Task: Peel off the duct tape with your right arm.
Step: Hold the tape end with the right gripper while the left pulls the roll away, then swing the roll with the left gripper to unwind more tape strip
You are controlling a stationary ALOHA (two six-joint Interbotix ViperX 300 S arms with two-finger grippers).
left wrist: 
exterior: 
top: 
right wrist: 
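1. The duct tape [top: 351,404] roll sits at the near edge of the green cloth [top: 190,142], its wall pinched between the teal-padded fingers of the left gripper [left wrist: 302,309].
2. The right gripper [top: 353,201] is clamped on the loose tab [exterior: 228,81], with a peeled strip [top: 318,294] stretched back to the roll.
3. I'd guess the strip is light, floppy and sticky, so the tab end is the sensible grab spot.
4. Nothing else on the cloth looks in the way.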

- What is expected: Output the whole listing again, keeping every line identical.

- Solution:
Task: Peel off the duct tape with your right arm.
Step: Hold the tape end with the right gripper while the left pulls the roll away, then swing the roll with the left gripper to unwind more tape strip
You are controlling a stationary ALOHA (two six-joint Interbotix ViperX 300 S arms with two-finger grippers).
left wrist: 
exterior: 
top: 
right wrist: 
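1. The duct tape [top: 351,404] roll sits at the near edge of the green cloth [top: 190,142], its wall pinched between the teal-padded fingers of the left gripper [left wrist: 302,309].
2. The right gripper [top: 353,201] is clamped on the loose tab [exterior: 228,81], with a peeled strip [top: 318,294] stretched back to the roll.
3. I'd guess the strip is light, floppy and sticky, so the tab end is the sensible grab spot.
4. Nothing else on the cloth looks in the way.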

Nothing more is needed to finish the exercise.